(SUPPLIED RECORDS)

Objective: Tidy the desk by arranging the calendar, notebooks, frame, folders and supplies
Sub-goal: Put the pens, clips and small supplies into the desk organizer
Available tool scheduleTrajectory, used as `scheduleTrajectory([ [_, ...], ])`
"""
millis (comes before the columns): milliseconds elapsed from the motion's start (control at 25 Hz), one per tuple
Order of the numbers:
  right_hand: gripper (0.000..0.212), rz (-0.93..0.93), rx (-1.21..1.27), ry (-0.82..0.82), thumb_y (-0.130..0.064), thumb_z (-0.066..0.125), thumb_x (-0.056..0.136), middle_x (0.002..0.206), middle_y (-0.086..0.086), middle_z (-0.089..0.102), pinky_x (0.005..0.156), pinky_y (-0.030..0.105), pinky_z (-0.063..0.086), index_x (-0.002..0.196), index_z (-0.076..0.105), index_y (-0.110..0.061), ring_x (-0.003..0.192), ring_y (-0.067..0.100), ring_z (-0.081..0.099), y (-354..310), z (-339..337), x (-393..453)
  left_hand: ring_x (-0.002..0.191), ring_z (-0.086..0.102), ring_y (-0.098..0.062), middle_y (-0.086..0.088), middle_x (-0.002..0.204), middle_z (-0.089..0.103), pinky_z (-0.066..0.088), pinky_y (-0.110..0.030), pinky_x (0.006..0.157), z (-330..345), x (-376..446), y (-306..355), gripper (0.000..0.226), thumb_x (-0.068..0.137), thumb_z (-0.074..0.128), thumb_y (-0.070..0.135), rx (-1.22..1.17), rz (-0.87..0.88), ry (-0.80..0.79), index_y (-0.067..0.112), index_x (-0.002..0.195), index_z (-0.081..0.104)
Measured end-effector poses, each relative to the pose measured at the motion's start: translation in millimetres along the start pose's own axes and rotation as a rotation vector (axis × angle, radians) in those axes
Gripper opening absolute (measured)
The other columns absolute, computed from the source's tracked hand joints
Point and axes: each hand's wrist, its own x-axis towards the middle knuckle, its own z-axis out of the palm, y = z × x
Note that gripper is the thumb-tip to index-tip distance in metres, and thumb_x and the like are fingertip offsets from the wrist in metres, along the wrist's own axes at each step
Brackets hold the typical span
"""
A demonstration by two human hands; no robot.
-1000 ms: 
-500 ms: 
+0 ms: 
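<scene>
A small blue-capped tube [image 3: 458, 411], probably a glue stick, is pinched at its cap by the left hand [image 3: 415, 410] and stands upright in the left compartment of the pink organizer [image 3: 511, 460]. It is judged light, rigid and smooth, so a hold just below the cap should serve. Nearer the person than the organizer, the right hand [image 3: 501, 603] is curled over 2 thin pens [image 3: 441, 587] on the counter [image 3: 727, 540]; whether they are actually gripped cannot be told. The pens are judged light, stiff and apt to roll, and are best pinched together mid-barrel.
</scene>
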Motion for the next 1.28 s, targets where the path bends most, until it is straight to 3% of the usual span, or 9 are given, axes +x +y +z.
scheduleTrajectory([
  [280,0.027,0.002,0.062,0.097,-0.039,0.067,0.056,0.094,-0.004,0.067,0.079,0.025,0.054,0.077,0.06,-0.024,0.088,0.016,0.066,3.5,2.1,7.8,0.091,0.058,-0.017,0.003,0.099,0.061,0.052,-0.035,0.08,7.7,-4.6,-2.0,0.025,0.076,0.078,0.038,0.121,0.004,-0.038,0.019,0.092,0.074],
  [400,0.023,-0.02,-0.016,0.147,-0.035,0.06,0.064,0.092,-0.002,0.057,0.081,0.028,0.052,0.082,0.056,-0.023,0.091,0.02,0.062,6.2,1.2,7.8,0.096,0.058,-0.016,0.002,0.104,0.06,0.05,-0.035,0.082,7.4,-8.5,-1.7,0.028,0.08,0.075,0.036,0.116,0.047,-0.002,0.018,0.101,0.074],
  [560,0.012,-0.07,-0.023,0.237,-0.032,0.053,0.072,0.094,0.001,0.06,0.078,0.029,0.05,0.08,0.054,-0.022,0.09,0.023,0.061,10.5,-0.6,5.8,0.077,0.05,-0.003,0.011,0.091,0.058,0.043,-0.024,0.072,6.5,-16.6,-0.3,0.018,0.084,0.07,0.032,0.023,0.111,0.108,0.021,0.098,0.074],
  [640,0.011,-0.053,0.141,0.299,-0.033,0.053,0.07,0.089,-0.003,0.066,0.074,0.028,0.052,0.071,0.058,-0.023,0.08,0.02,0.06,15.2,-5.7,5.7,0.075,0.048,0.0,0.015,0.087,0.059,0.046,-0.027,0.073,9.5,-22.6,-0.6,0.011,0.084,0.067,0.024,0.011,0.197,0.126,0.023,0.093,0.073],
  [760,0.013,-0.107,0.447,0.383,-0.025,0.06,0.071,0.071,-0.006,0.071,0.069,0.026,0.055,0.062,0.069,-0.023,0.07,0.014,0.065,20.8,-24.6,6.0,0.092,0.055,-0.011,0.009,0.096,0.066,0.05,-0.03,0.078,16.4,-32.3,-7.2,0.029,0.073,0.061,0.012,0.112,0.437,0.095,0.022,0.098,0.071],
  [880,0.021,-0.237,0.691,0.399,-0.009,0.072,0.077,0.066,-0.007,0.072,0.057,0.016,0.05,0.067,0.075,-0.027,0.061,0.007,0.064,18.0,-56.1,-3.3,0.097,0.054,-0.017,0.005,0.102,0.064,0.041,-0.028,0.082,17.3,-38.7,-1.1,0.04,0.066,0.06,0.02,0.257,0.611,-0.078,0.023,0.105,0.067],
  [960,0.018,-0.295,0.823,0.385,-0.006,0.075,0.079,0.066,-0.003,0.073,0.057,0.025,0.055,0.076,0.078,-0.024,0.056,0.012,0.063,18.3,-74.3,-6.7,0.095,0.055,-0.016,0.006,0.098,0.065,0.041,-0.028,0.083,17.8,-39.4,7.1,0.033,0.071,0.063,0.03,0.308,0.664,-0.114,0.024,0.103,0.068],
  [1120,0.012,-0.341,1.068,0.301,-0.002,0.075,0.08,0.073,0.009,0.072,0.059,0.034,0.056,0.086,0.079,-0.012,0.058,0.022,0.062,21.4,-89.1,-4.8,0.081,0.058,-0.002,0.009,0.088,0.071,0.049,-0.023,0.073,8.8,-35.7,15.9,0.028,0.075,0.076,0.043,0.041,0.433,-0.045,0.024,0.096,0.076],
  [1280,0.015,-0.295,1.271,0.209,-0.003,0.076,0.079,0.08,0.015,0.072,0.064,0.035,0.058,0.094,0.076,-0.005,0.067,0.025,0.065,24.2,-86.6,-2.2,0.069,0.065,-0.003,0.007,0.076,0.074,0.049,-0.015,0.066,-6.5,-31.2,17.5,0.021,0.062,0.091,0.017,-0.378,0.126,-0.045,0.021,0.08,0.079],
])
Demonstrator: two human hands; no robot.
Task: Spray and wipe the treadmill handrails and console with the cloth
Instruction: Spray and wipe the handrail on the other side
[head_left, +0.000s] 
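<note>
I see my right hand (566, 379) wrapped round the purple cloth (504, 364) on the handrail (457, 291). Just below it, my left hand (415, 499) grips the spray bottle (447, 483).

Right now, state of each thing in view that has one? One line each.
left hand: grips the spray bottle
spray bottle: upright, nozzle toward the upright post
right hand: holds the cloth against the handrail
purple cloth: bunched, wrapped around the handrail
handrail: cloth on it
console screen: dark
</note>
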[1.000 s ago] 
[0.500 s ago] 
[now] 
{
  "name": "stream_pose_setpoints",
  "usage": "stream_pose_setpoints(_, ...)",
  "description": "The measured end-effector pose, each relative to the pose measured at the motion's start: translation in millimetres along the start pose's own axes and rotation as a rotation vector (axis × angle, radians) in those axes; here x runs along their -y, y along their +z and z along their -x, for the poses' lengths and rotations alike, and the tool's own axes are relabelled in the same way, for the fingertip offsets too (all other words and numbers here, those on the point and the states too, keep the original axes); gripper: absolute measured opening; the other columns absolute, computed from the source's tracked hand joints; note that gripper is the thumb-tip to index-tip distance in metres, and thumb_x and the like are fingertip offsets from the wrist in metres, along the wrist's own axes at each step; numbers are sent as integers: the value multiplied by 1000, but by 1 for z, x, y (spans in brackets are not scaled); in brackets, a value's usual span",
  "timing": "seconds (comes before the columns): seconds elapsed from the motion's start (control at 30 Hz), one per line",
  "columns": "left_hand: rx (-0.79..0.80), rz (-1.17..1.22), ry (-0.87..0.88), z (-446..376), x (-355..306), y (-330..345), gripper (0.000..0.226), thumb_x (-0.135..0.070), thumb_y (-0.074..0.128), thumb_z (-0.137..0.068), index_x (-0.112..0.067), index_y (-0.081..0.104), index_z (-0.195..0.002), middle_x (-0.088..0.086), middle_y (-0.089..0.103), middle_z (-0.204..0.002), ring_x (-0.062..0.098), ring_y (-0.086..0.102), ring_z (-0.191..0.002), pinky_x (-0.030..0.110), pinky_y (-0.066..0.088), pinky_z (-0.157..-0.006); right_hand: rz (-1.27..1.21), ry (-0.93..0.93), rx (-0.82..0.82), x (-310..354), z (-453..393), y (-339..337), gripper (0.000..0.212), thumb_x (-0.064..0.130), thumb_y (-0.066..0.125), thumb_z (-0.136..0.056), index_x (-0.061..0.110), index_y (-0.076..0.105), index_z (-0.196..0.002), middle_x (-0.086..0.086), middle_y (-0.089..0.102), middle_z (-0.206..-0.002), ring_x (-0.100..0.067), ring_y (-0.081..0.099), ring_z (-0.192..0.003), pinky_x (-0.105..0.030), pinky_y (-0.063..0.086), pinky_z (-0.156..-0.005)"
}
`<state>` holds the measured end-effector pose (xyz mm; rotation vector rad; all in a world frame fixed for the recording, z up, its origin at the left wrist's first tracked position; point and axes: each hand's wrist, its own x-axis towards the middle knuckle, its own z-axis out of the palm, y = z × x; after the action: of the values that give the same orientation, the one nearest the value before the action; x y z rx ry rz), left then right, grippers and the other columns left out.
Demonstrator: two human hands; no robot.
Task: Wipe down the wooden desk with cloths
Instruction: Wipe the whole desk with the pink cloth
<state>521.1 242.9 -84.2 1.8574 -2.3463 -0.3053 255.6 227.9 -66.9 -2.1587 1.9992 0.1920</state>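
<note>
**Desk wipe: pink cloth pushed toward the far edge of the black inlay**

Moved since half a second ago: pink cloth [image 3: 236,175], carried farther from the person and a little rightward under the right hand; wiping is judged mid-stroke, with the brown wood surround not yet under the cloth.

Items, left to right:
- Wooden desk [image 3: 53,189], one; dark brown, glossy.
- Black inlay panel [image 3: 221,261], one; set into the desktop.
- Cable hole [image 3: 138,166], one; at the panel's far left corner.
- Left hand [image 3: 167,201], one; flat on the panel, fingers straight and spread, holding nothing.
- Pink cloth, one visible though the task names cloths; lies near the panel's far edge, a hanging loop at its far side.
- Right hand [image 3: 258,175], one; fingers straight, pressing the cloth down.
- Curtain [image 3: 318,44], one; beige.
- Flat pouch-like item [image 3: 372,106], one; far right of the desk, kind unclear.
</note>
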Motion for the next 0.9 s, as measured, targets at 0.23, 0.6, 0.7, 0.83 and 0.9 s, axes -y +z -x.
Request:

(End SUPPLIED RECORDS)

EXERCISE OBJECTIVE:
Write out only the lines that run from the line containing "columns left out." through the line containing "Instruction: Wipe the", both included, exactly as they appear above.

SOLUTION TO THIS PROBLEM:
`<state>` holds the measured end-effector pose (xyz mm; rotation vector rad; all in a world frame fixed for the recording, z up, its origin at the left wrist's first tracked position; point and axes: each hand's wrist, its own x-axis towards the middle knuckle, its own z-axis out of the palm, y = z × x; after the action: of the values that give the same orientation, the one nearest the value before the action; x y z rx ry rz), left then right, grippers and the other columns left out.
Demonstrator: two human hands; no robot.
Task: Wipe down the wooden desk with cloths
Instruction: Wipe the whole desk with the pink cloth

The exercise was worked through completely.